Lindberg (2006) adds that in themselves repeated elections in newly democratizing countries in Africa tend to foster political liberalization and possess self-reinforcing power to promote increased democracy. Besides having the potential of institutionalizing and deepening the promotion of fundamental human rights in society, elections also indirectly improve the quality of democracy. This position is shared by
Bratton (2004) who has argued that elections are more than mere formalities; their regular conduct infuses government with new blood and may contribute to the maturation of nascent democratic cultures. However, while elections are essential to any democracy, their importance should not be overestimated since doing so would amount to society falling into the trap of what Karl (1986: 9–36) calls the ‘fallacy of electoral-ism’. Given these conceptual quandaries, it is not surprising that it is impossible clearly to specify when a democracy has become ‘consolidated’. Therefore democratic consolidation will be conceptually defined as a situation where free and fair elections and the peaceful transfer of power occur from one political party to another.



Besides free and fair elections and civilian-to-civilian transition, the credibility, independence and trust that citizens have in democratic institutions and structures such as the judiciary and electoral bodies also go a long way in determining the extent to which the democratic process can be perceived as consolidated in a country. As Linz and Stepan (1996a) argue, unless public officials  are constrained by a network of laws, courts, independent review as well as civil society norms of transparency and accountability, democracy will be diminished by political abuse and cynicism and political actors will fail to commit themselves to the rules of the game.

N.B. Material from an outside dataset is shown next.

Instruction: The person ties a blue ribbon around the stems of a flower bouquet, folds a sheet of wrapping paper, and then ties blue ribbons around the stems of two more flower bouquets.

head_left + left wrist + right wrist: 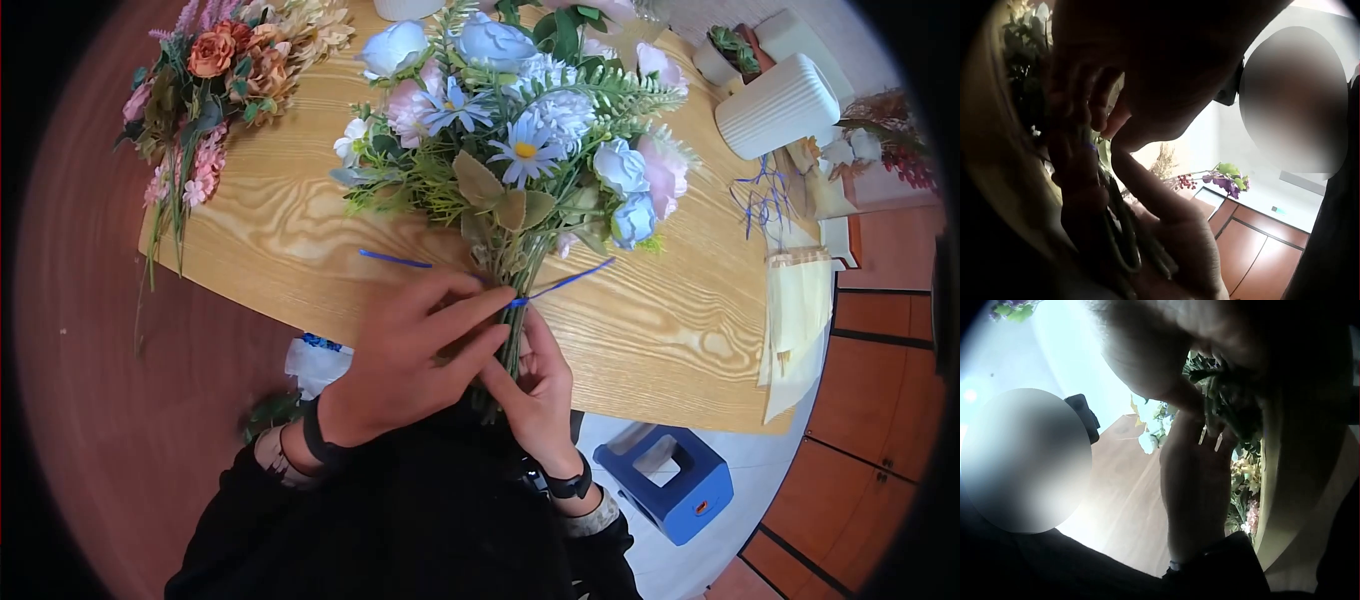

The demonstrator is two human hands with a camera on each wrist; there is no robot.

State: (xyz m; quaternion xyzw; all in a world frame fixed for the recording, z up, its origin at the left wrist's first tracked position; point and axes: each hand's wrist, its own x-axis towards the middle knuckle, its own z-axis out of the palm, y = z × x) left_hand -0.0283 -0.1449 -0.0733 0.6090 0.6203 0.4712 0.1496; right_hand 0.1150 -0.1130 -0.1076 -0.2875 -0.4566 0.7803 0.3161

Democratic consolidation is also conceptually defined as the process of ensuring that all politically significant groups regard the established and agreed political arrangements and institutions as the only legitimate paradigm and mechanism through which political contest can take place. Without such an arrangement, it is unlikely that the gains of the democratic process can be sustained. Such a theoretical approach will not only be useful in serving as an explanatory tool, but will also help assess whether Ghana’s transition towards liberal democratic rule has actually been consolidated.